Stored data>
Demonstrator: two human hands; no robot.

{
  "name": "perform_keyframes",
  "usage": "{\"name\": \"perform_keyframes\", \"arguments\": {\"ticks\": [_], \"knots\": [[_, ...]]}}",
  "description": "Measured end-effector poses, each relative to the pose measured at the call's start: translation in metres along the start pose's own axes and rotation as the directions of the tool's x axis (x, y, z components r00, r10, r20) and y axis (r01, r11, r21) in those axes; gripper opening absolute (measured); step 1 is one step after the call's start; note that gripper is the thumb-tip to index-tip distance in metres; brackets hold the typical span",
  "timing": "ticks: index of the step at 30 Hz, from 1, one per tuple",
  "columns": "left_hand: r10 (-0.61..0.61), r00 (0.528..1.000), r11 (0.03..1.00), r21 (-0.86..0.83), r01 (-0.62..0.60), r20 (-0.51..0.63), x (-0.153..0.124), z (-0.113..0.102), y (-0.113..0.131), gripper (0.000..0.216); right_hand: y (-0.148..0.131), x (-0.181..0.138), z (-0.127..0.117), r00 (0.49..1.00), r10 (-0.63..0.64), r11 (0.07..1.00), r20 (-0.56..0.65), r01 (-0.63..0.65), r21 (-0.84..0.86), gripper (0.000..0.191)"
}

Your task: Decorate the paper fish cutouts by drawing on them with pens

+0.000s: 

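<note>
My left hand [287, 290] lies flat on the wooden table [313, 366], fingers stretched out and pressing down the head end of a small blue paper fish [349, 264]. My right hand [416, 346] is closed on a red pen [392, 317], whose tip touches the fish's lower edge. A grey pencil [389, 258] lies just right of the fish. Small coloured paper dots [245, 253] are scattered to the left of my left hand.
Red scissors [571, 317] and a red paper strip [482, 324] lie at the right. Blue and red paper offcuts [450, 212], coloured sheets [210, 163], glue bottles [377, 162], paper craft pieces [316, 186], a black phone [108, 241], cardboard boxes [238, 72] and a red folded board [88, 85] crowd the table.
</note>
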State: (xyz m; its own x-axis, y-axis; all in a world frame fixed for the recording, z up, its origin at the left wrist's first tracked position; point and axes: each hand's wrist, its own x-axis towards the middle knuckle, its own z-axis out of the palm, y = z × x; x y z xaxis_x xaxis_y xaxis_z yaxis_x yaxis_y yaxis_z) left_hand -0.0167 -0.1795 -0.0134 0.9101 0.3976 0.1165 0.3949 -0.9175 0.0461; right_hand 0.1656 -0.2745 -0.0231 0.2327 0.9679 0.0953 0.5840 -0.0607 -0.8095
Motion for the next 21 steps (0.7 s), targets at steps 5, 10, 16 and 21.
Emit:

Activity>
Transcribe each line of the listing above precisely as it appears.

Response below>
Demonstrator: two human hands; no robot.

{
  "name": "perform_keyframes",
  "usage": "{\"name\": \"perform_keyframes\", \"arguments\": {\"ticks\": [_], \"knots\": [[_, ...]]}}",
  "description": "Measured end-effector poses, each relative to the pose measured at the call's start: translation in metres along the start pose's own axes and rotation as the directions of the tool's x axis (x, y, z components r00, r10, r20) and y axis (r01, r11, r21) in those axes; gripper opening absolute (measured); step 1 is one step after the call's start; note that gripper is the thumb-tip to index-tip distance in metres; brackets hold the typical span",
  "timing": "ticks: index of the step at 30 Hz, from 1, one per tuple",
  "columns": "left_hand: r10 (-0.61..0.61), r00 (0.528..1.000), r11 (0.03..1.00), r21 (-0.86..0.83), r01 (-0.62..0.60), r20 (-0.51..0.63), x (-0.153..0.124), z (-0.113..0.102), y (-0.113..0.131), gripper (0.000..0.216); right_hand: y (-0.148..0.131), x (-0.181..0.138), z (-0.127..0.117), r00 (0.49..1.00), r10 (-0.63..0.64), r11 (0.07..1.00), r20 (-0.56..0.65), r01 (-0.63..0.65), r21 (-0.84..0.86), gripper (0.000..0.191)"
}

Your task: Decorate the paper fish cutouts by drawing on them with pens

+0.000s: 

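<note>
My left hand [287, 290] lies flat on the wooden table [313, 366], fingers stretched out and pressing down the head end of a small blue paper fish [349, 264]. My right hand [416, 346] is closed on a red pen [392, 317], whose tip touches the fish's lower edge. A grey pencil [389, 258] lies just right of the fish. Small coloured paper dots [245, 253] are scattered to the left of my left hand.
Red scissors [571, 317] and a red paper strip [482, 324] lie at the right. Blue and red paper offcuts [450, 212], coloured sheets [210, 163], glue bottles [377, 162], paper craft pieces [316, 186], a black phone [108, 241], cardboard boxes [238, 72] and a red folded board [88, 85] crowd the table.
</note>
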State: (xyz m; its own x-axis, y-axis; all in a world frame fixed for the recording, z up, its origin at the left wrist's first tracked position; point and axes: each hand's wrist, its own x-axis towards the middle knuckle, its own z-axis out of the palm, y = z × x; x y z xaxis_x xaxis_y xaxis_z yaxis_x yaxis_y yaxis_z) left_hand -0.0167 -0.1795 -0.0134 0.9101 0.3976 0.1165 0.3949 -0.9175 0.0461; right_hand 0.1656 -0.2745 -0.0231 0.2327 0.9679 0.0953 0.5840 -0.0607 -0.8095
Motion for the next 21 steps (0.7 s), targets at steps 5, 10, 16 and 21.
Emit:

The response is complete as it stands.